If you’re looking for low-key meta-fiction cum magic realism that doesn’t shout out “look-at-me-and-aren’t-I-clever,” you could do a lot worse than Karl Jirgens’ The Razor’s Edge. This is a collection of linked short stories that is undoubtedly clever and sophisticated but where an impressive erudition doesn’t overwhelm the emotional core that needs to be at the centre of any good short story.
Given the thematic “width” of the collection – from pop culture to classical literature, from historical events to contemporary relationships, from scientific experiments to divination, from the trivia of daily life to the horrors of holocaust and genocide – Jirgens could have easily lost his balance. Could have easily gone off the story-telling rails. He is, after all, performing a first-person/narrator high wire act here and it doesn’t take much to fall. That he didn’t, that he keeps the reader interested (nay, more than interested – inextricably involved to the very end on multiple levels), is a tribute to his writing skills, the intricacy of the interwoven material, and the truth of the central themes that he worries to the bone in each of the stories.

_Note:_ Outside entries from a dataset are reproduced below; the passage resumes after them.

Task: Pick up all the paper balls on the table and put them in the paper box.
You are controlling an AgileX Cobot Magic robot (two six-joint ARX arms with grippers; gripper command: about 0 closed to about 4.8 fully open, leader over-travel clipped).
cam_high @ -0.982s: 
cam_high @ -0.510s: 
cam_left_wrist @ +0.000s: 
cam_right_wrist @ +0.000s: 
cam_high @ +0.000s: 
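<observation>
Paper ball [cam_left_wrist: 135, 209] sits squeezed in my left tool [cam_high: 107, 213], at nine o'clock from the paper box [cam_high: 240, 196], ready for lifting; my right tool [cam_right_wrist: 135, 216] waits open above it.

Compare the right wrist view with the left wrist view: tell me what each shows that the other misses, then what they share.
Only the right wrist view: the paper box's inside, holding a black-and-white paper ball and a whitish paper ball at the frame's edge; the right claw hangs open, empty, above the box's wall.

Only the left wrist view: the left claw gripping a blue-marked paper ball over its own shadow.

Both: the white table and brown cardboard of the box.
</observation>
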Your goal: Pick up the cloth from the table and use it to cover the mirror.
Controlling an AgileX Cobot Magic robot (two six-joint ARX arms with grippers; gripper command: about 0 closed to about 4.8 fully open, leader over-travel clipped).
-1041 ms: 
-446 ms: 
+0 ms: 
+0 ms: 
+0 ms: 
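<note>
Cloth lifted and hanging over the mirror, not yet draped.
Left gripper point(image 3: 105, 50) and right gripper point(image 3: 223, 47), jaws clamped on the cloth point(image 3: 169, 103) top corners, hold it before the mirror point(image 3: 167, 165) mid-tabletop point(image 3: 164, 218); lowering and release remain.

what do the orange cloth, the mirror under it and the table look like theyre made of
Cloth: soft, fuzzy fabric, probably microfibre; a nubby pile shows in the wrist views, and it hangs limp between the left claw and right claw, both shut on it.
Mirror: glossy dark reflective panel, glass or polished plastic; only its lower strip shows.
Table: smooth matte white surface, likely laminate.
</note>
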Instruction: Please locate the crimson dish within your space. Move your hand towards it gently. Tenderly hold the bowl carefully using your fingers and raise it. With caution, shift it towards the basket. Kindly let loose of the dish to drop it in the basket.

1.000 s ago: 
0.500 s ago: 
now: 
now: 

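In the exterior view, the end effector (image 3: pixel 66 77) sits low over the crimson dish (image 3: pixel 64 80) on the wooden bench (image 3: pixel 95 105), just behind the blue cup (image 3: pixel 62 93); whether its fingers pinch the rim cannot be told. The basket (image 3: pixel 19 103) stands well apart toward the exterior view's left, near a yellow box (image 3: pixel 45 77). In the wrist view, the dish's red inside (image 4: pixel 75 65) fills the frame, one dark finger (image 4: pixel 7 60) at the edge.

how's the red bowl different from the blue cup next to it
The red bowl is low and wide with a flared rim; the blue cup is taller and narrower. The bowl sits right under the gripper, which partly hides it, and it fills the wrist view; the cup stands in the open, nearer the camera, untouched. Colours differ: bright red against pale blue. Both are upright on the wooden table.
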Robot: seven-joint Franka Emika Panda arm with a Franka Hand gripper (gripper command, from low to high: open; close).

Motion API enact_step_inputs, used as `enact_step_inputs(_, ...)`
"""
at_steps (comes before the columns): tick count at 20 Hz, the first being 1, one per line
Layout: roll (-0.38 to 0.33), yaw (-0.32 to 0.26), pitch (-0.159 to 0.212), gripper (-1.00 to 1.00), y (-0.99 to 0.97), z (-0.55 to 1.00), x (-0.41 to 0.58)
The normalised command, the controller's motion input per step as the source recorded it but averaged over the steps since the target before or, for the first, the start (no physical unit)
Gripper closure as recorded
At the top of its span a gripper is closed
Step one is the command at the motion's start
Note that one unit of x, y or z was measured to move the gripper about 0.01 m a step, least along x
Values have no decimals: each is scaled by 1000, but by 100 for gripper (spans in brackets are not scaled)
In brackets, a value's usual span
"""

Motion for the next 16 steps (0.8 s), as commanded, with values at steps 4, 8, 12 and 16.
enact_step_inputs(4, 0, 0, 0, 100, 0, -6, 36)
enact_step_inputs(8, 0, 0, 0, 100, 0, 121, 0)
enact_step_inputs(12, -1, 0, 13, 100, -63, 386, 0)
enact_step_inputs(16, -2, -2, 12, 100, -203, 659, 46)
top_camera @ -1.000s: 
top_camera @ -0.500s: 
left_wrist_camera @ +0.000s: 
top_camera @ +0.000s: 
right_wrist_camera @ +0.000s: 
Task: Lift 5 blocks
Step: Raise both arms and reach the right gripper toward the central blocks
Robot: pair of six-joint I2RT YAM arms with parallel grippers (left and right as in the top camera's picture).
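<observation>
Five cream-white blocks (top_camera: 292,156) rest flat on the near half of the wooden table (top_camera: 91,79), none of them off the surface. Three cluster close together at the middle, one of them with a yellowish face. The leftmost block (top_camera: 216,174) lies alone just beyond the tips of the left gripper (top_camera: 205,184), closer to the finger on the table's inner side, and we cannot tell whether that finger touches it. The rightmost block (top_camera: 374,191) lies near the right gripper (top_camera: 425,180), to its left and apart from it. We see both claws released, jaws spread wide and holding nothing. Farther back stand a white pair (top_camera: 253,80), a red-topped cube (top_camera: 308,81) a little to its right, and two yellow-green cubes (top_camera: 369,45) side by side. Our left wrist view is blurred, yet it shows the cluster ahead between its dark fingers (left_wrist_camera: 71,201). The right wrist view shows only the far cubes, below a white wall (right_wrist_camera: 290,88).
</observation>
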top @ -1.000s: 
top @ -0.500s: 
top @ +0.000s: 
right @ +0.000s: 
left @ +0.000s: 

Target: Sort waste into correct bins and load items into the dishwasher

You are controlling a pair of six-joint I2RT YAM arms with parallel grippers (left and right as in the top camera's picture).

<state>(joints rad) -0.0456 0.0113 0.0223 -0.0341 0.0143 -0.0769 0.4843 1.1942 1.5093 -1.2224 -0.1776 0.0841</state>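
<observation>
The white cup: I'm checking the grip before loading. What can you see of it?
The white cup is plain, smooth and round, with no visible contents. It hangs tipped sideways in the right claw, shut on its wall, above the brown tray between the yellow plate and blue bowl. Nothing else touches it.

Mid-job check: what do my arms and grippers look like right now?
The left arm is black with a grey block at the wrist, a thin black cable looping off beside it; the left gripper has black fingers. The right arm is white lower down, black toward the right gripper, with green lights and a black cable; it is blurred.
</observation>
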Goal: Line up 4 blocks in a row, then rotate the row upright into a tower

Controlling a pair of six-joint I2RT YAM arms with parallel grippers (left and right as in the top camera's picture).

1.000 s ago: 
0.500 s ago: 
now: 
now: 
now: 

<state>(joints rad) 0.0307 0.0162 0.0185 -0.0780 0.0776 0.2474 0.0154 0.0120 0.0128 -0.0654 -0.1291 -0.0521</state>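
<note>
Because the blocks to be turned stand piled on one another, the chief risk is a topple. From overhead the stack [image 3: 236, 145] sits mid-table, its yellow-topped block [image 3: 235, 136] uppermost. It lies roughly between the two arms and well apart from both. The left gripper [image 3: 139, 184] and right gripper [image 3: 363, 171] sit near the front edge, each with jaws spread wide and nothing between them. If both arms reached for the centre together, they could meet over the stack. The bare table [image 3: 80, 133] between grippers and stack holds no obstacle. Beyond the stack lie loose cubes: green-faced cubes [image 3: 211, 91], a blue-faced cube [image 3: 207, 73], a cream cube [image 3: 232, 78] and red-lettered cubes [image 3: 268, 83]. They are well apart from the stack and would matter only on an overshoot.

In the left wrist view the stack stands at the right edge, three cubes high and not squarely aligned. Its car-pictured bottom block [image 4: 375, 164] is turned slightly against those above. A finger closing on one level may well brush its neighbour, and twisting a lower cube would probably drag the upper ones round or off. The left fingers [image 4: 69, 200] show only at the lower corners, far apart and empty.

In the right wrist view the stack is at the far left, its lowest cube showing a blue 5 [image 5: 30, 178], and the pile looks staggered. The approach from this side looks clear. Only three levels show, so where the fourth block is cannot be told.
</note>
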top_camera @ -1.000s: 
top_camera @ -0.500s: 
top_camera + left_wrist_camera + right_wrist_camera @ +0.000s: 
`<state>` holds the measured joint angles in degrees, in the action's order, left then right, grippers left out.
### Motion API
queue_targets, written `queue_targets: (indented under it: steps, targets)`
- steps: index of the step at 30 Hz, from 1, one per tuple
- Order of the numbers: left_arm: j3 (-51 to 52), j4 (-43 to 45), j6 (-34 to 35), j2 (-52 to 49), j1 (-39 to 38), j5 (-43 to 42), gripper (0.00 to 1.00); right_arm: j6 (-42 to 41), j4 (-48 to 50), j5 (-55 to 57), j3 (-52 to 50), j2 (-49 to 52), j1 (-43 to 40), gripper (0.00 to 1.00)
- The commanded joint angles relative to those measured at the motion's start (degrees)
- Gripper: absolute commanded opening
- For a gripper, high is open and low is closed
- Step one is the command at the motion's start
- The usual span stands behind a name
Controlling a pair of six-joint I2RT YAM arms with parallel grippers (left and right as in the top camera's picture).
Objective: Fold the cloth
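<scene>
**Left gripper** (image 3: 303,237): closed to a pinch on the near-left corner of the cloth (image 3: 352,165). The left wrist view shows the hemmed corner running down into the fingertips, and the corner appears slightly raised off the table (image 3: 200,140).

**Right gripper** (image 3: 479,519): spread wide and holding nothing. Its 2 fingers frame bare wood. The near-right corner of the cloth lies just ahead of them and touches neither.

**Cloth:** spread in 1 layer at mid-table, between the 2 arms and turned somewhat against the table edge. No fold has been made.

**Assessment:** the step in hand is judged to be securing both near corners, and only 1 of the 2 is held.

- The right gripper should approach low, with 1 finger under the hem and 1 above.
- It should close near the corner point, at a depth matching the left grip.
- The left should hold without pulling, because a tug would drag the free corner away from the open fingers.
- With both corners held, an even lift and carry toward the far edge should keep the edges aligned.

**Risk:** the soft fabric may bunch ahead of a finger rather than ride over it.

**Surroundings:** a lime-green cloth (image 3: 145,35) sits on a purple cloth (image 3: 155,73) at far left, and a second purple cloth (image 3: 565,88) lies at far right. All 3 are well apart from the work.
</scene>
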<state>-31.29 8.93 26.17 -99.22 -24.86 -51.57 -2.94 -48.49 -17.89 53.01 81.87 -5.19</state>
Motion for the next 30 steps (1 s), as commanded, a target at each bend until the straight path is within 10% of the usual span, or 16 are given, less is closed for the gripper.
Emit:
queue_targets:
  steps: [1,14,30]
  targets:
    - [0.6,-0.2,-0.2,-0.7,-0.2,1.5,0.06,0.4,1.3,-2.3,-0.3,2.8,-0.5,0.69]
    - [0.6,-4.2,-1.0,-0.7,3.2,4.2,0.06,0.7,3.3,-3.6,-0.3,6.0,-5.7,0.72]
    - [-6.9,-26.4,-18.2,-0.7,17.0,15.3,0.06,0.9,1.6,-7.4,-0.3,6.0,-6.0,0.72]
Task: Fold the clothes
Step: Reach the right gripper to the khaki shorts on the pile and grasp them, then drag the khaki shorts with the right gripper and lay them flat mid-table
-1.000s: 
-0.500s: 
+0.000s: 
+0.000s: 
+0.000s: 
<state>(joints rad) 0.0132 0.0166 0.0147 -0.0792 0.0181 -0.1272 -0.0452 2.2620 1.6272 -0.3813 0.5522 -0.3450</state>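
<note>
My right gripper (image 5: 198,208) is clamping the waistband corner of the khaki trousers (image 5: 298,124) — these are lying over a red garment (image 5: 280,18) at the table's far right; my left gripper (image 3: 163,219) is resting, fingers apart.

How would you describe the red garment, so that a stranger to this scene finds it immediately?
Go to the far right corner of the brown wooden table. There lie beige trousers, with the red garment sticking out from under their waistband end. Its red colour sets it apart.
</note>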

It is almost inevitable in most short story collections that one gets a mix of high-performance and not-so-high-performance pieces, material that stands out and material that is less outstanding. As critics, we’re trained to sort and point these out. Try as I might, however, I found it very hard to perform this type of separation for The Razor’s Edge. The stories flow into one another: dreamscapes, mixtures of past and present, a mother knitting a hat while relating tales of World War Two partisans and a son reflecting back on his kindergarten days, an alternate history on Mayakovsky’s suicide, Foucault’s pendulum and its connection to 21st century uprisings in Paris. Not to mention Anthony Bourdain.